7.3: Information, Loss, and Noise

Last updated
Save as PDF

Page ID: 50197

Paul Penfield, Jr.
Massachusetts Institute of Technology via MIT OpenCourseWare

\( \newcommand{\vecs}[1]{\overset { \scriptstyle \rightharpoonup} {\mathbf{#1}} } \) \( \newcommand{\vecd}[1]{\overset{-\!-\!\rightharpoonup}{\vphantom{a}\smash {#1}}} \)\(\newcommand{\id}{\mathrm{id}}\) \( \newcommand{\Span}{\mathrm{span}}\) \( \newcommand{\kernel}{\mathrm{null}\,}\) \( \newcommand{\range}{\mathrm{range}\,}\) \( \newcommand{\RealPart}{\mathrm{Re}}\) \( \newcommand{\ImaginaryPart}{\mathrm{Im}}\) \( \newcommand{\Argument}{\mathrm{Arg}}\) \( \newcommand{\norm}[1]{\| #1 \|}\) \( \newcommand{\inner}[2]{\langle #1, #2 \rangle}\) \( \newcommand{\Span}{\mathrm{span}}\) \(\newcommand{\id}{\mathrm{id}}\) \( \newcommand{\Span}{\mathrm{span}}\) \( \newcommand{\kernel}{\mathrm{null}\,}\) \( \newcommand{\range}{\mathrm{range}\,}\) \( \newcommand{\RealPart}{\mathrm{Re}}\) \( \newcommand{\ImaginaryPart}{\mathrm{Im}}\) \( \newcommand{\Argument}{\mathrm{Arg}}\) \( \newcommand{\norm}[1]{\| #1 \|}\) \( \newcommand{\inner}[2]{\langle #1, #2 \rangle}\) \( \newcommand{\Span}{\mathrm{span}}\)\(\newcommand{\AA}{\unicode[.8,0]{x212B}}\)

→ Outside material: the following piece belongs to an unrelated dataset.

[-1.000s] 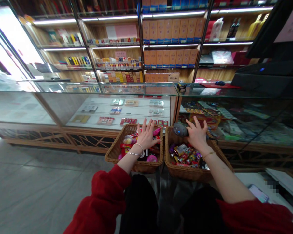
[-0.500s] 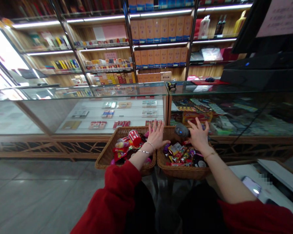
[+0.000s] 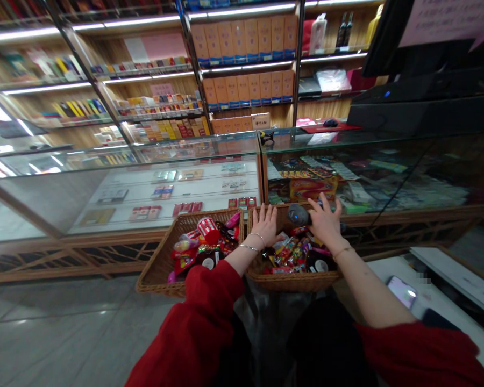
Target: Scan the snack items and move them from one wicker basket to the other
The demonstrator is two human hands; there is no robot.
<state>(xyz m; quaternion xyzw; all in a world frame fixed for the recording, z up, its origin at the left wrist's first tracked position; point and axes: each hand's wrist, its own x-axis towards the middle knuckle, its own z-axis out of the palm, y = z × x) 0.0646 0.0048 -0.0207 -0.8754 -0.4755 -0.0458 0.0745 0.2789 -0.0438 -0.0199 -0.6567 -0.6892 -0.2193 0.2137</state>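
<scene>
Two wicker baskets of wrapped sweets stand side by side before me. My left hand (image 3: 265, 227), fingers stretched out, is over the left side of the right basket (image 3: 292, 284). Above that basket's far right part is my right hand (image 3: 325, 219), its fingers spread. A dark grey rounded device with a blue light (image 3: 298, 215) sits by my right fingertips; whether they touch it I cannot tell. Colourful wrapped sweets (image 3: 292, 250) lie between my hands. The left basket (image 3: 155, 266) holds more sweets and a red-and-white striped tub (image 3: 208, 231).
A glass display counter (image 3: 185, 188) runs behind the baskets, with stocked shelves (image 3: 246, 88) beyond. A monitor (image 3: 391, 48) stands on the counter at right. A phone (image 3: 402, 292) lies on a white surface (image 3: 381, 269) to my right. Grey tiled floor (image 3: 64, 333) is at left.
My left hand has moved right, from above the left basket to the right basket. My right hand stays spread near the grey device. The view has shifted, so the scene sits further left.
</scene>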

For the general discrete memoryless process, useful measures of the amount of information presented at the input and the amount transmitted to the output can be defined. We suppose the process state is represented by random events Ai with probability distribution \(p(A_i)\). The information at the input \(I\) is the same as the entropy of this source. (We have chosen to use the letter \(I\) for input information not because it stands for “input” or “information” but rather for the index \(i\) that goes over the input probability distribution. The output information will be denoted \(J\) for a similar reason.)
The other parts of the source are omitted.